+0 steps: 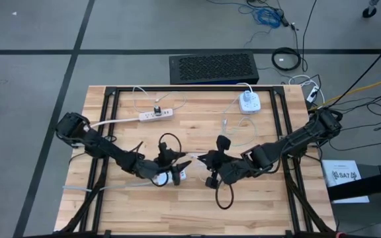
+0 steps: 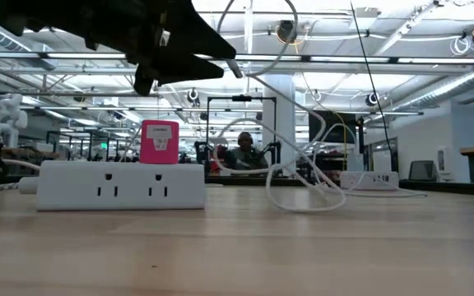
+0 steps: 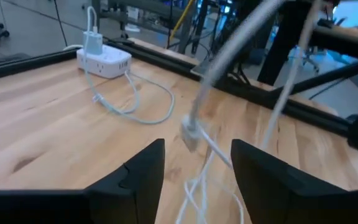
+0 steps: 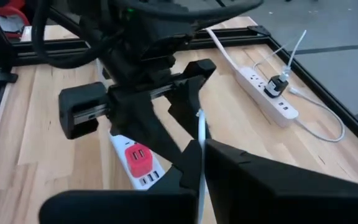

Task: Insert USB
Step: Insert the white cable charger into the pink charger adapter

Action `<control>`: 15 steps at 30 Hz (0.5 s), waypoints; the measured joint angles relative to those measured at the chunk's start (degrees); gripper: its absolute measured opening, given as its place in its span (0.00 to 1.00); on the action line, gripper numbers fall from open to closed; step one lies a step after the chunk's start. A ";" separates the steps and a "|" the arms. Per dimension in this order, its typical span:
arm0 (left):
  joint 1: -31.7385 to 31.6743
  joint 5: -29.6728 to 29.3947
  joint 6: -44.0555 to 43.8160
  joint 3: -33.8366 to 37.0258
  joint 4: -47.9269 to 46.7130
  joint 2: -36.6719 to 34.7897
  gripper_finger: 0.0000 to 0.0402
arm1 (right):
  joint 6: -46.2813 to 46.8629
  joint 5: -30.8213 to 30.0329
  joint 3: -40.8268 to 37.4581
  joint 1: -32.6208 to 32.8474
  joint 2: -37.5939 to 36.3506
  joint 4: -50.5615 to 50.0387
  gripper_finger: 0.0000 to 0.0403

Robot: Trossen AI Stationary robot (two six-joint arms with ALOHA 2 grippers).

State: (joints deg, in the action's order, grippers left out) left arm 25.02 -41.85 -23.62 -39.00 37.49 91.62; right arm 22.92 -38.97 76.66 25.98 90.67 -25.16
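Observation:
A short white power strip (image 4: 143, 171) carrying a red charger (image 4: 138, 160) lies on the wooden table near its middle; the low view shows it flat on the table (image 2: 122, 184). My left gripper (image 3: 197, 146) hovers open just above it (image 1: 181, 165). The plug end (image 3: 189, 134) of a white USB cable hangs in the air just ahead of the left gripper's fingers, touching neither. My right gripper (image 4: 202, 155) faces the left one from the table's right (image 1: 202, 157), shut on that cable. My right gripper pinches the thin white USB cable (image 4: 201, 127) between its two fingers, a short way behind the plug end. The fingers slant down toward the table's left side, and the cable runs out past their tips along them. The plug end is clear of the table.
A long white power strip (image 1: 156, 114) with a black plug in it lies at the far left-centre. A white power block (image 1: 248, 101) with a charger and a looping white cable sits at the far right. Black frame rails (image 1: 284, 125) border the table. A black cable loop (image 1: 225, 198) lies near the right arm.

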 joint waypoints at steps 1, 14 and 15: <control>-0.17 -0.07 0.10 0.00 1.02 0.27 0.47 | -0.11 0.15 0.00 0.01 0.00 0.39 0.00; -1.78 -1.52 3.11 0.00 5.65 0.89 0.47 | -0.22 1.69 0.00 0.59 0.00 2.44 0.00; -1.85 -1.40 3.07 0.00 5.65 0.89 0.47 | -0.23 1.69 0.00 0.75 0.00 2.70 0.00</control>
State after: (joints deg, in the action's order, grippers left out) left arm 23.17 -43.24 -20.54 -39.00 43.13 92.51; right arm 22.69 -37.28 76.66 26.73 90.67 -22.46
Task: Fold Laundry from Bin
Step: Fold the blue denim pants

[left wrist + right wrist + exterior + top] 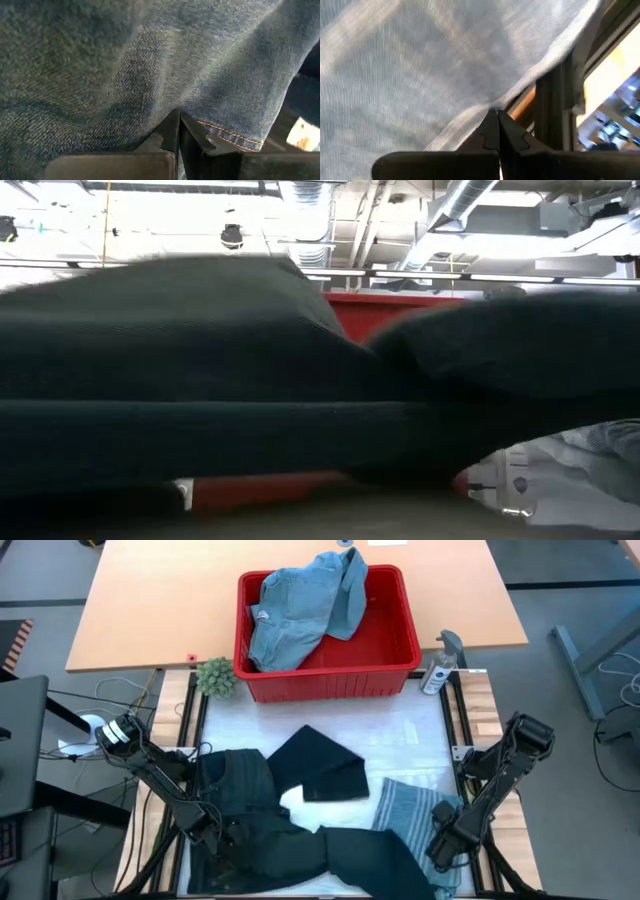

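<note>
White table [420, 730] at frame centre carries dark trousers [250, 810]. I see left hand [215, 835] shut, resting on denim; right hand [445, 845] shut, touching striped shirt [400, 810], neither visibly gripping.

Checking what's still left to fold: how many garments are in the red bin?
1 visible: a light blue denim piece heaped against the left wall of the red bin and draped over its far rim. Smaller items could be hidden beneath it.
</note>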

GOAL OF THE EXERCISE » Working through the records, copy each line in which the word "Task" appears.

RESULT OF THIS EXERCISE »
Task: Insert USB
Task: Fold Laundry from Bin

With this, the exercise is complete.